• TASK ITEM
What is needed is an exact repetition of the lines from the first one in the data through the line with "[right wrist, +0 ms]", with no pictures.

___ INPUT DATA

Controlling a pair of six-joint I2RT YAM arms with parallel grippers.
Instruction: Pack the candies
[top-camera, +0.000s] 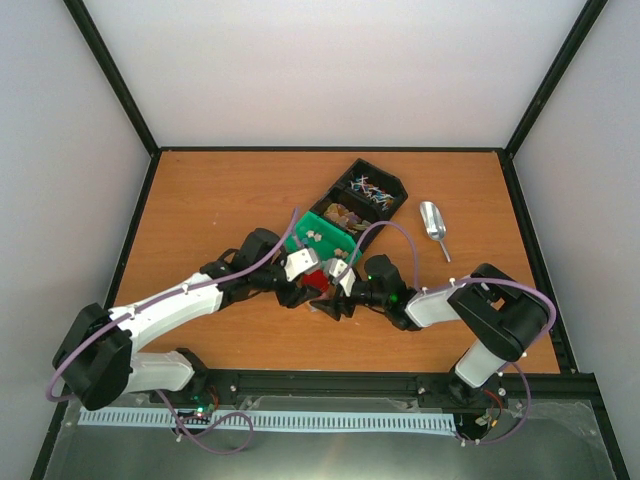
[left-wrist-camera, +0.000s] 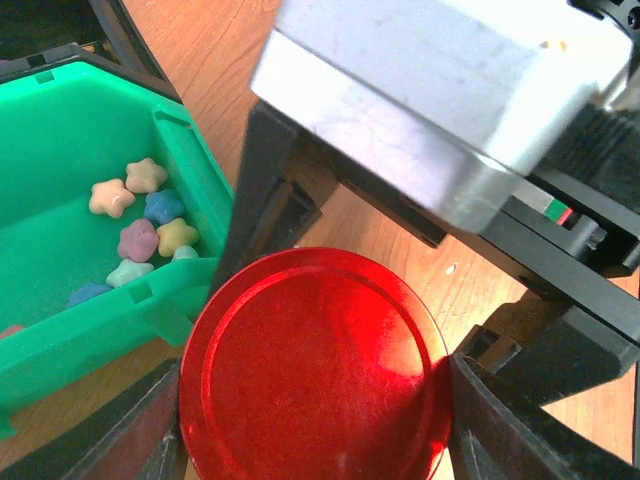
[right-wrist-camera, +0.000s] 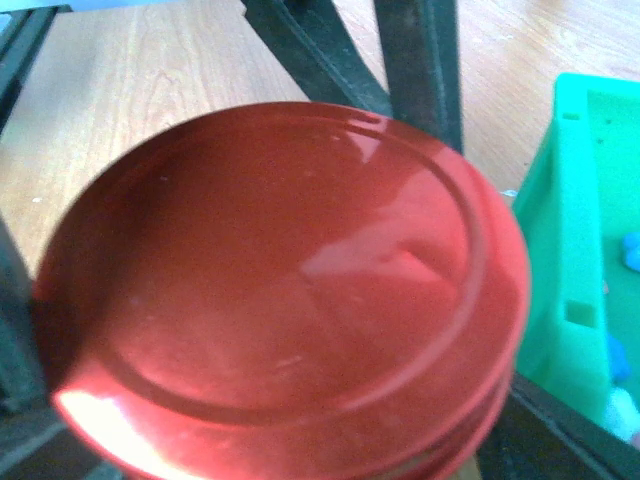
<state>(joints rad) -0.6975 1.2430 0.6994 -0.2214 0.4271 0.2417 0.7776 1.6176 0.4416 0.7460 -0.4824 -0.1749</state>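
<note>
A jar with a round red lid (top-camera: 315, 281) stands on the table in front of a green tray (top-camera: 300, 228). My left gripper (top-camera: 305, 284) is shut on the red lid (left-wrist-camera: 312, 370), with a finger (left-wrist-camera: 140, 425) against each side. My right gripper (top-camera: 335, 291) comes in from the right and is shut on the same jar, just under the lid (right-wrist-camera: 280, 280). Pastel star-shaped candies (left-wrist-camera: 140, 215) lie in the green tray (left-wrist-camera: 60, 150), and several show in the top view (top-camera: 318, 236). The jar's contents are hidden.
A black tray with compartments (top-camera: 393, 193) holds brownish and wrapped sweets behind the green tray. A metal scoop (top-camera: 432, 222) lies to its right. The two arms meet at the table's middle front.
</note>
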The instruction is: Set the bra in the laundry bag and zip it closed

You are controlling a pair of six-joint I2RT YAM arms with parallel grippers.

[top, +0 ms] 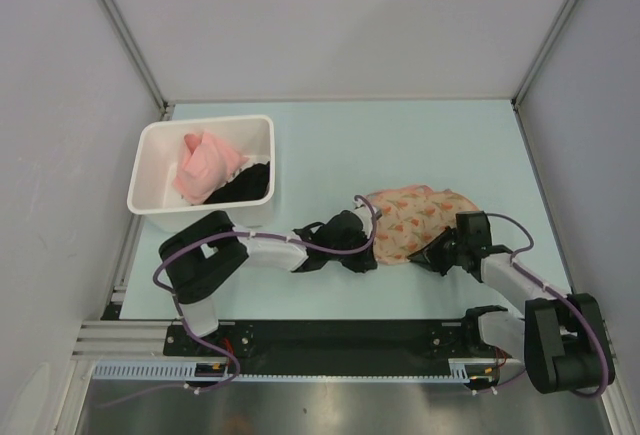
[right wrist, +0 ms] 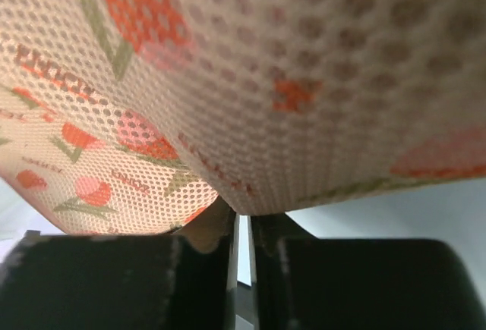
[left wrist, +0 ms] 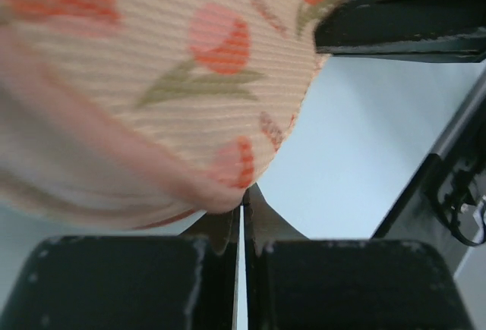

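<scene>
Cream-peach, tulip-printed mesh laundry bag (top: 420, 217) on pale blue counter (top: 400, 145): light, limp. Clamped on its rim: left hand (left wrist: 243, 224), right hand (right wrist: 241, 227); best held there. No beige bra in sight, presumably inside.

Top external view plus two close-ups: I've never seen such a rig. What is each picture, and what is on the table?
Two robot arms are bolted at the near edge of the table; the top view looks down on them from above and behind. Each close-up comes from a camera on one wrist, with its own dark fingers at the bottom. On the table lie a printed laundry bag and a white bin holding a pink cloth and a black garment. The left gripper and the right gripper each seem shut on the bag's edge.
</scene>
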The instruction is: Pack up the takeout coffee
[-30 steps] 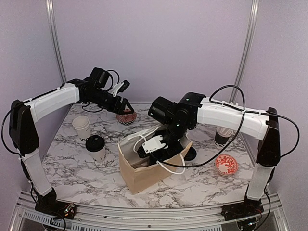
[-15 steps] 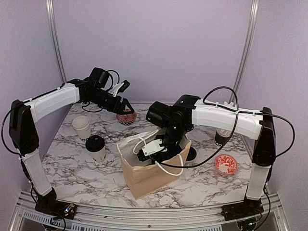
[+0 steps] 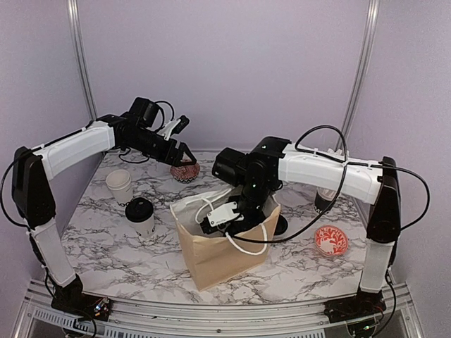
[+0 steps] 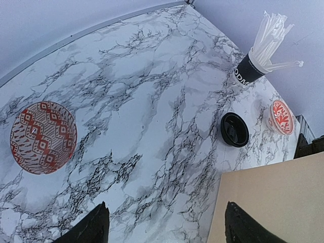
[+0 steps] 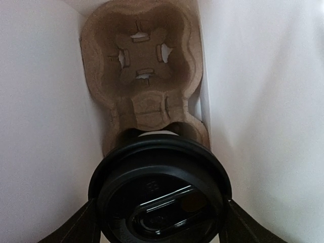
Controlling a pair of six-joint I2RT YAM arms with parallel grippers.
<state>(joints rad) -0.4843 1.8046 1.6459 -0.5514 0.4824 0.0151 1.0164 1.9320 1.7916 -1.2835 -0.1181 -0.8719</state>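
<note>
Top external view: a white marble-patterned surface (image 3: pixel 116 248) carries everything. Near its middle stands an upright brown paper bag with white cord handles (image 3: pixel 220 255), mouth open. The right arm bends down from the right side, and its wrist is sunk into that mouth.

Right wrist view, looking straight down inside the bag: a moulded brown cardboard cup carrier (image 5: pixel 144 76) lies on the bottom. One white paper cup with a round black plastic lid (image 5: pixel 159 190) sits at the carrier's near end. The right gripper (image 5: pixel 159 223) is closed on this cup, its two dark fingers (image 5: pixel 83 225) emerging from under either side of the lid's rim. The carrier's far pocket holds nothing.

On the surface left of the bag stands a second lidded white paper cup (image 3: pixel 141 217), upright and clear of the bag. Just behind it is an unlidded white paper cup (image 3: pixel 119 186).

The left gripper (image 4: pixel 166 217) hangs over the back of the surface with its jaws wide and nothing between them. A small red-patterned bowl (image 4: pixel 43 136) lies below and to one side of it. A dark cup of white sticks (image 4: pixel 250 71) stands at the far right, largely hidden by the right arm from above. A second red-patterned bowl (image 3: pixel 330 241) sits near it. A loose round black lid (image 4: pixel 234 129) lies flat just beside the bag.
</note>
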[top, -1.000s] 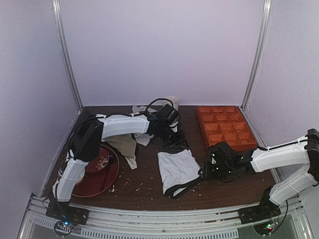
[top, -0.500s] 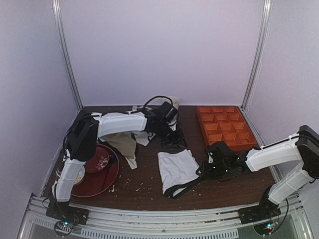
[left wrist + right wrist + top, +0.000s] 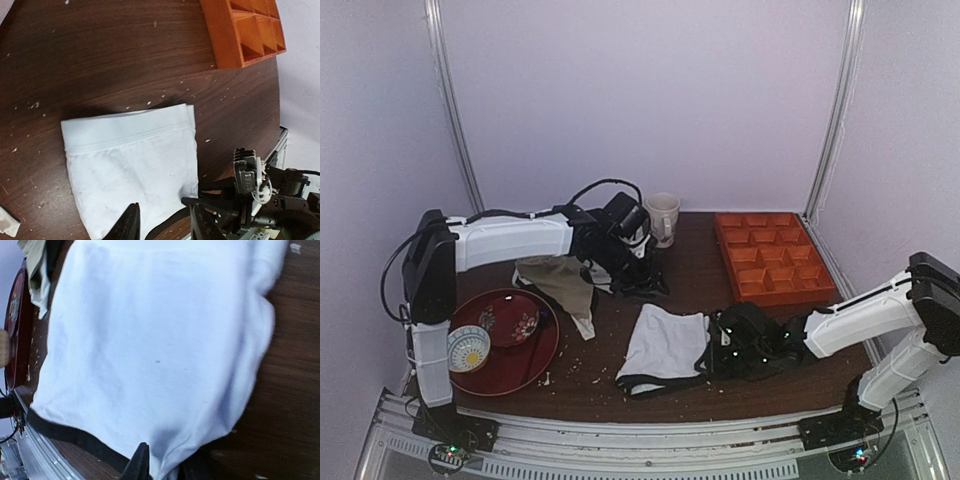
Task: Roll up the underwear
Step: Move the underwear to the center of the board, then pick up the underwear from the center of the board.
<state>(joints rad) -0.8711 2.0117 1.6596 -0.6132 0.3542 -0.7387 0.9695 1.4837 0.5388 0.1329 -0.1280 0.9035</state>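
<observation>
The underwear (image 3: 662, 342), white with a black band along its near edge, lies flat on the dark wooden table, right of centre. My right gripper (image 3: 713, 356) sits low at its right edge, shut on a bunched fold of the white cloth. In the right wrist view the underwear (image 3: 150, 340) fills the frame and its cloth is squeezed between that gripper (image 3: 162, 467). My left gripper (image 3: 642, 278) hovers above the table behind the underwear, open and empty. In the left wrist view the underwear (image 3: 130, 165) lies below the left gripper (image 3: 165, 225).
An orange compartment tray (image 3: 770, 255) stands at the back right. A white mug (image 3: 661, 215) is at the back centre. The olive-beige garment (image 3: 565, 285) lies left of centre. A red plate (image 3: 542, 358) with a small patterned bowl (image 3: 468, 350) sits at the front left. Crumbs dot the table.
The right gripper slid left onto the underwear's edge and closed on it; the underwear shifted left and turned. The left arm swung back and left, uncovering the mug.
</observation>
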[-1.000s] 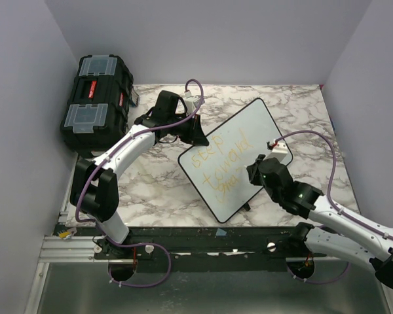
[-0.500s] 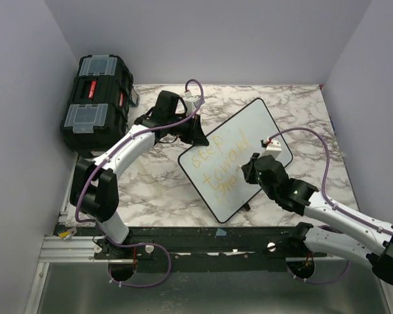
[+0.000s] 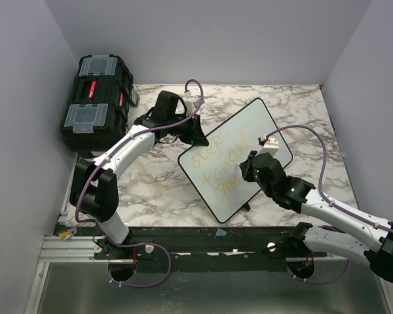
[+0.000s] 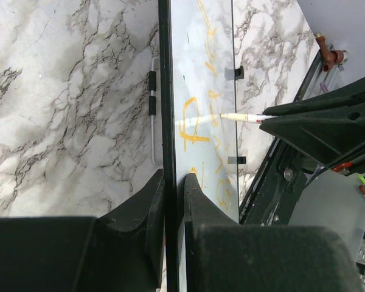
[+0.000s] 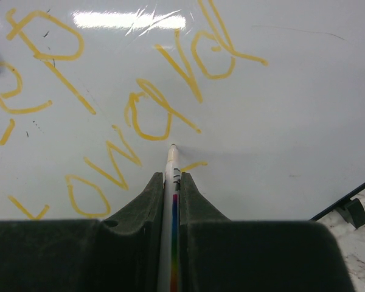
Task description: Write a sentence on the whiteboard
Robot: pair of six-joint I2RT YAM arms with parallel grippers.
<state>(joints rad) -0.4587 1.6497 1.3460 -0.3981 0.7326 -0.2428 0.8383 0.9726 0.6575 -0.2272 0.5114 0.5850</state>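
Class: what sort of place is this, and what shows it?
Probably a robot test cell: left arm and right arm mounted on a black rail, plain walls boxing in a marble-patterned table, black toolbox alongside.

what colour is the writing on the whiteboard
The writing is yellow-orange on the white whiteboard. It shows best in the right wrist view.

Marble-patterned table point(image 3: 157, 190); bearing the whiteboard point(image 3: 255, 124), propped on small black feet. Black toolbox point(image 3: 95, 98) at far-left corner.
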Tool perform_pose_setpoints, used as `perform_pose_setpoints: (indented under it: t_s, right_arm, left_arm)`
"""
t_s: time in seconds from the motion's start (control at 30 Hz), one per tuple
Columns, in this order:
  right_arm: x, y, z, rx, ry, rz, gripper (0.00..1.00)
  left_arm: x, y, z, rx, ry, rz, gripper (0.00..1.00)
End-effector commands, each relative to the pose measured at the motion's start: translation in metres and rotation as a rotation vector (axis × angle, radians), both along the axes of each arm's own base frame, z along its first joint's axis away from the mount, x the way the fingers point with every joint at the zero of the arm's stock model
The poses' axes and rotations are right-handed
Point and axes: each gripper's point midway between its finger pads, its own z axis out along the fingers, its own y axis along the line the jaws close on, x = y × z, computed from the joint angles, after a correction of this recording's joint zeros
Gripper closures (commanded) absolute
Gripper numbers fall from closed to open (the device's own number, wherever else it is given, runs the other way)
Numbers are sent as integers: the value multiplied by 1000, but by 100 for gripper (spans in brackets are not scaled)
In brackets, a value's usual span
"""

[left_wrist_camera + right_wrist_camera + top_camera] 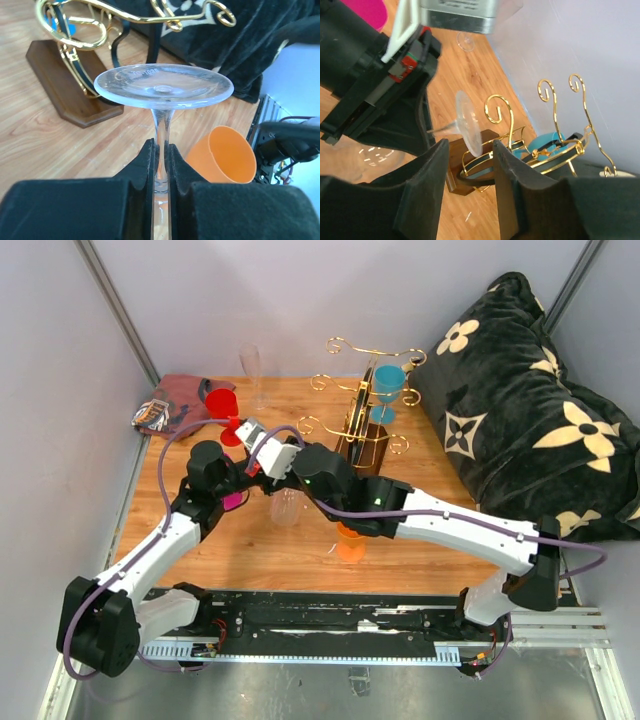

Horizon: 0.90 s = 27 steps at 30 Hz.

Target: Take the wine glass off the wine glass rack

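Observation:
My left gripper (161, 150) is shut on the stem of a clear wine glass (164, 86), whose round foot points away from the wrist. In the top view the glass's bowl (285, 508) hangs over the table, apart from the wine glass rack (362, 430). The rack has a dark wooden base (70, 85) and gold wire arms (150, 17); a blue glass (388, 385) hangs on it. My right gripper (469, 147) is open and empty, just short of the clear glass's foot (468, 122), with the rack (470, 175) behind it.
An orange cup (350, 540) lies on the table under the right arm, also in the left wrist view (225, 155). A red cup (222, 405), a pink cup (235, 500), a tall clear flute (250, 365) and a cloth (180, 400) sit at the left. A black floral cushion (530, 410) fills the right.

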Motion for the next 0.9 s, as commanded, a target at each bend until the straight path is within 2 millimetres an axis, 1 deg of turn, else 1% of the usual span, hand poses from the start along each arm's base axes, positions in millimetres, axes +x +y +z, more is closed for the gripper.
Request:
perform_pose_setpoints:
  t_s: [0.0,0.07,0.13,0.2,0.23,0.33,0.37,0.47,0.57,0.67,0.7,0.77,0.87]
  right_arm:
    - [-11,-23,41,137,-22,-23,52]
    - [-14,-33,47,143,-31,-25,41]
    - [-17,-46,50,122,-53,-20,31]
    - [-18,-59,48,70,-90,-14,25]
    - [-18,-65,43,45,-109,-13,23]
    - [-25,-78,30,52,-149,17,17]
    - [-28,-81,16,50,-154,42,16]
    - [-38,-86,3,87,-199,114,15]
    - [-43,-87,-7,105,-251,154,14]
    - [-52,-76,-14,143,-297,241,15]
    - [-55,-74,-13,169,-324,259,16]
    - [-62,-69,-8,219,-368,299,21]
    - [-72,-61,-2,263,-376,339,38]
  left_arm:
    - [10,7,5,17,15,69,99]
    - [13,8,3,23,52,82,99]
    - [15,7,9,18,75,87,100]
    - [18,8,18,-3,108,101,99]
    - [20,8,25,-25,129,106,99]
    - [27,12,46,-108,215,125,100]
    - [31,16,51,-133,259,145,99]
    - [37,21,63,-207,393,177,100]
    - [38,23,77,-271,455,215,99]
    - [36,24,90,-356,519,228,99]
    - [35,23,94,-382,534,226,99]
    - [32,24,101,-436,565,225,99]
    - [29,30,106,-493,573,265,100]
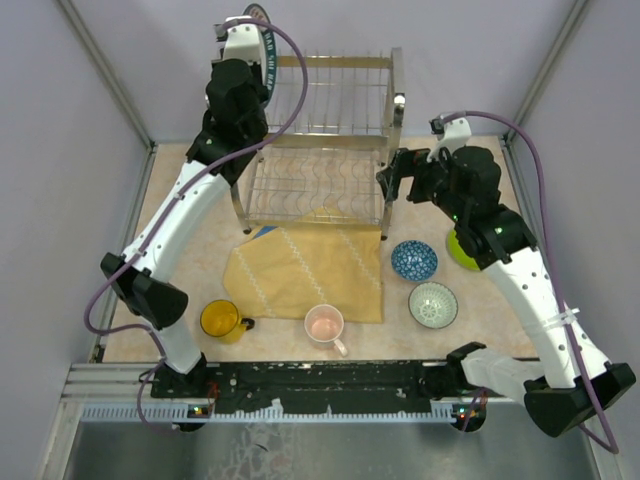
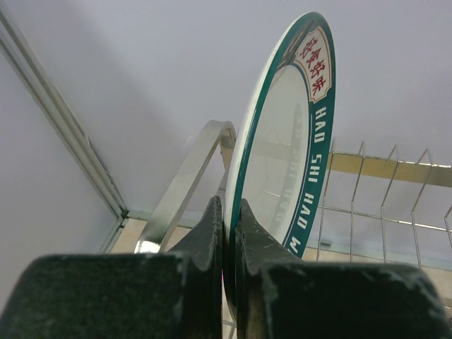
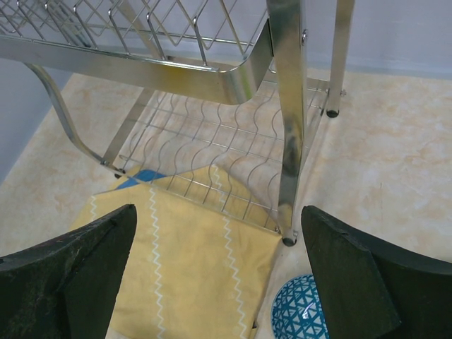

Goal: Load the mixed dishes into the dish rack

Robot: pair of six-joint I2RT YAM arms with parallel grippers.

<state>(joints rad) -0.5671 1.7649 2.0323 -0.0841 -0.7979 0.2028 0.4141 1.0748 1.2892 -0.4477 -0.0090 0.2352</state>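
Observation:
My left gripper [image 2: 227, 219] is shut on the lower edge of the white plate [image 2: 289, 141] with its dark green lettered rim. It holds the plate upright, high above the back left corner of the dish rack [image 1: 320, 140]. My right gripper [image 3: 219, 268] stands open with nothing in it, at the rack's front right post [image 3: 289, 106]. On the table lie the blue patterned bowl [image 1: 413, 260], the grey-green bowl [image 1: 433, 304], the yellow mug [image 1: 220, 319] and the pale pink mug [image 1: 324, 324]. The lime-green plate [image 1: 460, 250] is partly hidden under my right arm.
A yellow patterned cloth [image 1: 310, 270] lies in front of the rack, one corner tucked under its lower shelf. Grey walls close in the table on the left, right and back. The blue bowl [image 3: 300, 314] sits just below my right gripper.

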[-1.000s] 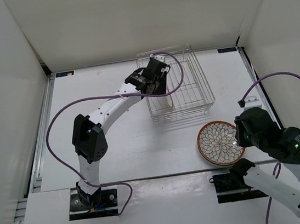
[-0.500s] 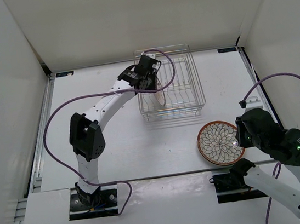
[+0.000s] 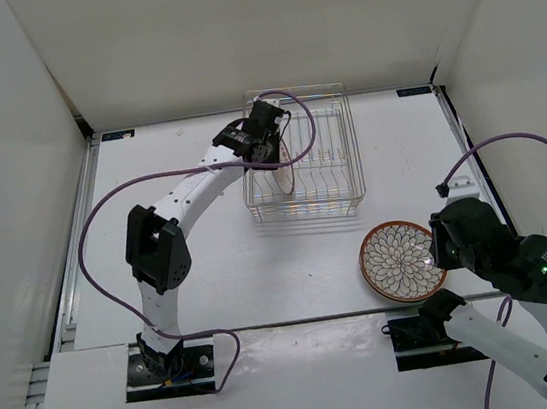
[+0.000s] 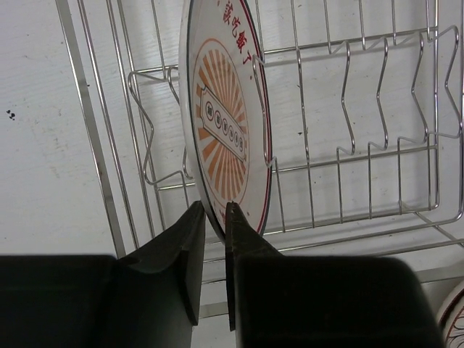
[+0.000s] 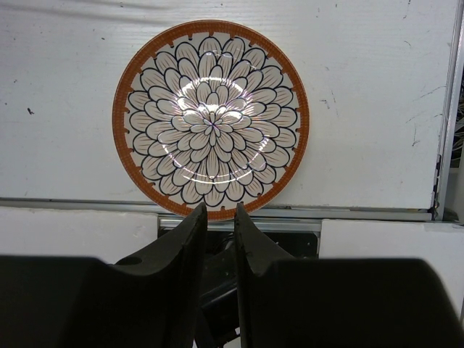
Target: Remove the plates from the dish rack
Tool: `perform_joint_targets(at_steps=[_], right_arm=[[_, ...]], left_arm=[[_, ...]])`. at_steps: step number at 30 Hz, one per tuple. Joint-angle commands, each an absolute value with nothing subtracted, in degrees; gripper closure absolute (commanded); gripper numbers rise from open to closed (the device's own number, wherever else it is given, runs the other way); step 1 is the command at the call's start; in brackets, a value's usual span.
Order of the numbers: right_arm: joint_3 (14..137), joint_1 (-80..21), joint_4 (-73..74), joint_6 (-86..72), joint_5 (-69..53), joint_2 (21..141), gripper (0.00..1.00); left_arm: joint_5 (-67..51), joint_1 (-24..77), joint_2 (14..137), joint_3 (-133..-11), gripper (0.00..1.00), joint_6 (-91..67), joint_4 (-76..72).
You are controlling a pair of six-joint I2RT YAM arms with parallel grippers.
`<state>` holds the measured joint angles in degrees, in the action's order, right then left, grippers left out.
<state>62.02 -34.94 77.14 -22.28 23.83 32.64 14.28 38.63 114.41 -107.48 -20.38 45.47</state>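
The smaller plate (image 3: 286, 169) stands upright on edge in the dish rack (image 3: 343, 193), its orange centre motif showing in the left wrist view (image 4: 225, 123). My left gripper (image 4: 212, 210) is shut on that plate's lower rim, one finger on each face; from above it (image 3: 278, 153) sits over the rack's left end. The larger plate (image 3: 400, 261) with dark petals and a brown rim lies flat on the table near the front right. My right gripper (image 5: 220, 210) hovers just short of its near rim (image 5: 210, 119), jaws a narrow gap apart and holding nothing.
The wire rack (image 4: 377, 145) fills the left wrist view with upright prongs to the plate's right. White walls enclose the table on three sides. A metal rail (image 5: 290, 217) runs along the near table edge under the right gripper. Purple cables loop off both arms.
The left jaws have closed onto the smaller plate's rim. The rack has slid leftward along with the left gripper. The right arm and larger plate have not moved.
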Motion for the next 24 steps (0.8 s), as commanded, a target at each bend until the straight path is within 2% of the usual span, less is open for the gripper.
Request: perform_joint_targets(at_steps=[1,9,15,21,24], right_arm=[[61.6,-35.1,78.6,-22.1,23.9,32.6,0.75],[61.6,-35.1,78.5,-21.7,23.4,32.7,0.75],[61.6,-35.1,78.3,-21.6,23.1,32.9,0.75],[61.5,-35.1,78.2,-21.4,22.9,32.6,0.75],[61.5,-35.0,78.1,-21.4,22.7,32.9,0.75]], left_arm=[[13.7,39.5,112.3,-109.3,0.86,-18.1,46.3],[17.3,44.2,111.3,-111.4,0.86,-15.0,46.3],[29.9,49.7,111.1,-113.2,0.84,-7.9,44.5],[43.5,55.4,112.4,-114.6,0.96,2.4,40.3],[50.6,57.7,112.1,-114.0,0.99,7.9,35.7]])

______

• RESULT OF THIS EXERCISE
Controlling a pair of six-joint I2RT YAM arms with parallel grippers.
Instruction: Pack the candies
[top-camera, +0.000s] 
[left-wrist-camera, +0.000s] 
[right-wrist-camera, +0.000s] 
<state>(joints rad) -0.6975 1.2430 0.6994 -0.2214 0.4271 0.2417 0.7776 1.6176 0.4416 0.7460 -0.4824 -0.1749</state>
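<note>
A jar with a round red lid (top-camera: 315, 281) stands on the table in front of a green tray (top-camera: 300, 228). My left gripper (top-camera: 305, 284) is shut on the red lid (left-wrist-camera: 312, 370), with a finger (left-wrist-camera: 140, 425) against each side. My right gripper (top-camera: 335, 291) comes in from the right and is shut on the same jar, just under the lid (right-wrist-camera: 280, 280). Pastel star-shaped candies (left-wrist-camera: 140, 215) lie in the green tray (left-wrist-camera: 60, 150), and several show in the top view (top-camera: 318, 236). The jar's contents are hidden.
A black tray with compartments (top-camera: 393, 193) holds brownish and wrapped sweets behind the green tray. A metal scoop (top-camera: 432, 222) lies to its right. The two arms meet at the table's middle front.
</note>
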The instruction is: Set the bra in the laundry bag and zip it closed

You are controlling a pair of six-joint I2RT YAM arms with parallel grippers.

[top, +0 ms] 
[right wrist, +0 ms] 

For this exercise, nothing more remains to be done.